4. The ignition needle structure according to claim 2, wherein the front end of the ignition needle electrode protrudes outside the front end of the ignition needle ceramic tube, and the front end face of the ignition needle electrode is spaced from the front end inner surface of the ignition needle housing by a distance smaller than the distance of the outer Zhou Mianju of the ignition needle electrode to the inner peripheral surface of the ignition needle housing.

5. The ignition needle structure according to claim 2, wherein a first through hole is provided in a front end wall of the outer sheath, a second through hole is provided in a front end wall of the ignition needle housing, and a high-voltage arc generated between the ignition needle housing and the ignition needle electrode extends to the outside through the second through hole and the first through hole.

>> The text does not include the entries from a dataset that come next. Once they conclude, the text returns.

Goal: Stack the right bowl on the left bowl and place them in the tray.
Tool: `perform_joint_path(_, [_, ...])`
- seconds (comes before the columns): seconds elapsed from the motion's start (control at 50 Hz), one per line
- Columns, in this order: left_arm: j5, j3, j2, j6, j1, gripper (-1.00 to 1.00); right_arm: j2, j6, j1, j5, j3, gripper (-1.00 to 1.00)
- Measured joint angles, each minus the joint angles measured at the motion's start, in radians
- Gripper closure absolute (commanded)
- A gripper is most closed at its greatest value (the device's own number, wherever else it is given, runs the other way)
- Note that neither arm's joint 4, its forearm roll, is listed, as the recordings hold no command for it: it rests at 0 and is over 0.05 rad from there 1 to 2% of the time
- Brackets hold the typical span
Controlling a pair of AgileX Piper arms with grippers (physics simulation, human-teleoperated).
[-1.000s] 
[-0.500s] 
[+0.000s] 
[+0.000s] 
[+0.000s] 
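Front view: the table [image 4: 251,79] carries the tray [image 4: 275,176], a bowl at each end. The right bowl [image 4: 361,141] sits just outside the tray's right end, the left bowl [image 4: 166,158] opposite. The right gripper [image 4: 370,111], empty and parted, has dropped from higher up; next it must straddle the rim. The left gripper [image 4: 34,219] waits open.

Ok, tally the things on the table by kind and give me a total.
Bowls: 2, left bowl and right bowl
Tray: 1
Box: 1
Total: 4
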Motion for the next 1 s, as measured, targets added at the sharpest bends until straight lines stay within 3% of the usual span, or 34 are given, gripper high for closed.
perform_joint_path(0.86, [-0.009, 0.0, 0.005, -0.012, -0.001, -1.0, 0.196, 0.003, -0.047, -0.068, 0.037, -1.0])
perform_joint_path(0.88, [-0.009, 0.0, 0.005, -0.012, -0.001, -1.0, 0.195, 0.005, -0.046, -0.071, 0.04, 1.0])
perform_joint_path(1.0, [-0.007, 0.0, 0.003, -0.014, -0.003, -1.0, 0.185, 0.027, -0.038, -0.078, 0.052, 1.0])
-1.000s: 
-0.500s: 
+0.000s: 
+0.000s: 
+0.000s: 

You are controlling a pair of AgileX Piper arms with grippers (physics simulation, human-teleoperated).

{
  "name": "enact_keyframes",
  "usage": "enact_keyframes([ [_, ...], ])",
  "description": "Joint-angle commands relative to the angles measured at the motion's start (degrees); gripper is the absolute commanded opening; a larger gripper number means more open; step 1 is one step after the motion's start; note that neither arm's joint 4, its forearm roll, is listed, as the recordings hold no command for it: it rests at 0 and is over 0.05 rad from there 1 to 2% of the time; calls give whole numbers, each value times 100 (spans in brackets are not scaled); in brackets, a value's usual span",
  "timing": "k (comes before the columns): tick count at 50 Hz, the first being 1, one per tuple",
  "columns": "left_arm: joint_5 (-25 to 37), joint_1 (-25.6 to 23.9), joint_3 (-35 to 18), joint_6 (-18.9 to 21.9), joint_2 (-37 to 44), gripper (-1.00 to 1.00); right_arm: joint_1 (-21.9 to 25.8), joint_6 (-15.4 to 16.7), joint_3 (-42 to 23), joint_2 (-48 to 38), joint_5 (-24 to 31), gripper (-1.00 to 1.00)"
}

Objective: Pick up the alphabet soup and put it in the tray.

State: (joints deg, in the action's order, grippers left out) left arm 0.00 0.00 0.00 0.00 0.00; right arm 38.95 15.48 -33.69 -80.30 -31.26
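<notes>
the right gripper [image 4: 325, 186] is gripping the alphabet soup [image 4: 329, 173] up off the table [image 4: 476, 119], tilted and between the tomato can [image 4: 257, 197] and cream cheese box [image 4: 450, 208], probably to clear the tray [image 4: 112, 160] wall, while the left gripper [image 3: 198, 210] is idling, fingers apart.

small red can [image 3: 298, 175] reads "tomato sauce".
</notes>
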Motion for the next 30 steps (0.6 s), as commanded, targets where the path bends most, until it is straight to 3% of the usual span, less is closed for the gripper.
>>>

6. The ignition needle structure of claim 1, wherein said first aperture is disposed obliquely toward a front end of said outer sleeve.

7. The ignition needle structure of claim 2, wherein said second aperture is disposed obliquely toward a front end of said ignition needle housing; or the second hole is disposed toward a high-voltage arc generating end formed between the ignition needle housing and the ignition needle electrode.

8. The ignition needle structure of claim 2, wherein a first butt joint part is formed on a side wall of the ignition needle housing, a second butt joint part is formed at a rear end of the outer sleeve, the first butt joint part is fixedly connected with the second butt joint part, and a sealing gasket is arranged between the first butt joint part and the second butt joint part.

9. The ignition needle structure of claim 2, further comprising a mounting fixedly attached to the rear end of the ignition needle housing.

10. The ignition needle structure of any one of claims 1-9, wherein the device to be ignited is a gas turbine, and a front end of the ignition needle structure extends into a combustion chamber of the gas turbine to ignite the same.